I glanced down the hall. Dave was alone. I hoped the we he talked about weren't voices only he could hear. "Why?"

"It's what people used to, you know, wipe up when they were done? In the bathroom?"

"Oh. Um, I'm all set. This is going to blow over when people realize this isn't exactly ebola we're dealing with."

Dave blew a strawberry, then apologized. He reached into his pocket, retrieved an anti-bacterial wipe, and wiped my stomach. I stepped back and he apologized again. "Hot water. Maybe color-safe bleach. You can still save that tee shirt."

"Uh, thanks."

"I'll get you some moss."

I waved my hand. I didn't need moss. Besides, would moss flush or would it back up the city sewer and the toilet? What end-of-days scenario was Dave dreaming of? He nodded and repeated the promise to bring me back some moss and then left.

I did wash my tee in hot water and color-safe bleach. Not because of the virus or because Dave told me to, but because he spit on it. I would have done it before this outbreak, I swear.
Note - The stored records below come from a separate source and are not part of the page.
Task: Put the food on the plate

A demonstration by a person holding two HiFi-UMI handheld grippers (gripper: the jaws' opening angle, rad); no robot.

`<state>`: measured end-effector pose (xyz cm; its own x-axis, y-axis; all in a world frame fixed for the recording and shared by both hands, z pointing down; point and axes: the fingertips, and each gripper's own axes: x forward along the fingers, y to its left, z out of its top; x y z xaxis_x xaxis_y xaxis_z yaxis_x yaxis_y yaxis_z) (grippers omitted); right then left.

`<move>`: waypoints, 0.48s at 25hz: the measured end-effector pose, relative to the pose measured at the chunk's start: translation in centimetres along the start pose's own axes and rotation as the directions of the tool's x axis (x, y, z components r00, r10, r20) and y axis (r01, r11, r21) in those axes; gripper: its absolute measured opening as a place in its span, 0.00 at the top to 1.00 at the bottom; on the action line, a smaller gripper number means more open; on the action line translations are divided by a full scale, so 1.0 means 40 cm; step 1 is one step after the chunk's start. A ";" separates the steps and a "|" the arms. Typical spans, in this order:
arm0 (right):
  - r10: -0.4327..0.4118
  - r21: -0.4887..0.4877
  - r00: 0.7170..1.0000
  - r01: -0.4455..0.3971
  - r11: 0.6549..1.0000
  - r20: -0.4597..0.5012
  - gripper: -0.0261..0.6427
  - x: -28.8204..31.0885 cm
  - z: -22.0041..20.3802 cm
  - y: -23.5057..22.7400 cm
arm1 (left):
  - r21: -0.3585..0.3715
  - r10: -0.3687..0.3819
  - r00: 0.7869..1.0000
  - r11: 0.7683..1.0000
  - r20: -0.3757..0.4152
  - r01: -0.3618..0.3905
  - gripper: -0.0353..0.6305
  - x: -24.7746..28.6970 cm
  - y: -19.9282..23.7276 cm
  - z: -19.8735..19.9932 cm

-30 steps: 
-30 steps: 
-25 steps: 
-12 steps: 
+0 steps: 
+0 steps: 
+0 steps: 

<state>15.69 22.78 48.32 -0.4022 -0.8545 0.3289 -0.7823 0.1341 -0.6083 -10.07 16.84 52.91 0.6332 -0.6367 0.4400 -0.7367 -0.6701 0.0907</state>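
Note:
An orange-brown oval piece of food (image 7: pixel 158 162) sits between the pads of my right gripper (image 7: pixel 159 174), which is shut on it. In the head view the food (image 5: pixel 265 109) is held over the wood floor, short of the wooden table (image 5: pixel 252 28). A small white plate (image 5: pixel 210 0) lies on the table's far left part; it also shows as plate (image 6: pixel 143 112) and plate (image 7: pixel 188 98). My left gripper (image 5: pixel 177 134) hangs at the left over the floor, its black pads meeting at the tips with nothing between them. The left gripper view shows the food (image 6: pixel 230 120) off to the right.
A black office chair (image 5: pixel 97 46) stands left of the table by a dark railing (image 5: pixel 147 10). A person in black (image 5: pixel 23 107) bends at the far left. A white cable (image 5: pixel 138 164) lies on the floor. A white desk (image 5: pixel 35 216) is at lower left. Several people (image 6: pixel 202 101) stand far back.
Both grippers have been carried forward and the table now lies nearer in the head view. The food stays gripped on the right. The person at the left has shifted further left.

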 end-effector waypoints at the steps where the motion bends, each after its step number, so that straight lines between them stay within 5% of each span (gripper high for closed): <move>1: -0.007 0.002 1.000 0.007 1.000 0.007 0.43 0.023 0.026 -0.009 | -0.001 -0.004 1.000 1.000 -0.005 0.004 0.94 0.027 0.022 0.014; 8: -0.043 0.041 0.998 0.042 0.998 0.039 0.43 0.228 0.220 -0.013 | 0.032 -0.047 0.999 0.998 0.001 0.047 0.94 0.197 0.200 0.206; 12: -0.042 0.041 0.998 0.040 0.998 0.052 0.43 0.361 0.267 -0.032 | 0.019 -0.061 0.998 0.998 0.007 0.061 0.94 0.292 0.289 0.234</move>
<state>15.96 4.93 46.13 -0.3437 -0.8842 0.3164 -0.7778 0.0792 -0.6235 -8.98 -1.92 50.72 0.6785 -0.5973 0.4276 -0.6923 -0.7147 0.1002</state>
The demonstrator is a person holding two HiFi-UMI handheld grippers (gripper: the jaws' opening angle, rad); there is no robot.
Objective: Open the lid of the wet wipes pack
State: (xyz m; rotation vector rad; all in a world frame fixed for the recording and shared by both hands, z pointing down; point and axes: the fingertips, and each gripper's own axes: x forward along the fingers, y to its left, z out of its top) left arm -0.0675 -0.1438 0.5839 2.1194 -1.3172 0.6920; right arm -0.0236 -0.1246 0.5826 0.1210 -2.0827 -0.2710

I still have the moss. Dave left a bucket of it outside my door with a note that read More where that came from. I brought it into my apartment but I'm still not sure why. I guess I could make one of those decorative moss bowls out of it? I haven't had fresh flowers in here for awhile.

Anyway, I didn't think to write about this outbreak at first. It didn't seem like a big deal, but then states started declaring states of emergency. People stopped leaving their homes unless they had to, to stock up on toilet paper and bottles of water, and when those ran out, to stock up on moss, I guess. Like I said, I haven't been out in awhile. I see pictures of empty bodega and market shelves on the news. It seems like the outbreak is all that's ever reported these days, so I don't even watch that often.

It would seem fitting I guess that one of the novels I'm editing is dystopian. Since this is my own private notebook, I guess I can spill the beans on what it's about. So there's this main character—of course she's good at archery even though she's a school teacher at a mid-western public school (I'm trying to convince the author that she doesn't have to be good at archery if it doesn't really make sense for her to be. Not to say mid-western school teachers can't be good at archery; it just seems a little convenient to me that she would be). An EMP strike takes out all the technology in the United States, and then bombs are strategically dropped. The country falls apart because some people think it was the Russians and others think it was terrorists from the Middle East. Anyway, this archer-teacher ends up leading her students to Canada and safety.

It's not the best book in the world. It's not going to win a Pulitzer or anything, but it's commercial enough to have a shot at the bestseller lists and the author is the niece of the publisher. Who you know matters.

Anyway, in the book, the apocalyptic scenario is sudden. It's severe. At least I get why minor characters are freaking out and trying to stock up. What we have going on now isn't the type of illness that kills quickly like the Spanish flu. It's not going to make you melt from the inside out. The seasonal flu is more deadly.
I'm not saying we shouldn't practice good hygiene. We should. But the closure of the subway, the semi-permanent parking of cabs, the eighteenth-century feel of the streets, the harvesting of moss that can't even really be flushed by most toilets (how much moss should one use, anyway?), the run on bottled water, the threat of sliding into an economic recession—isn't it all a little, oh I don't know, overkill?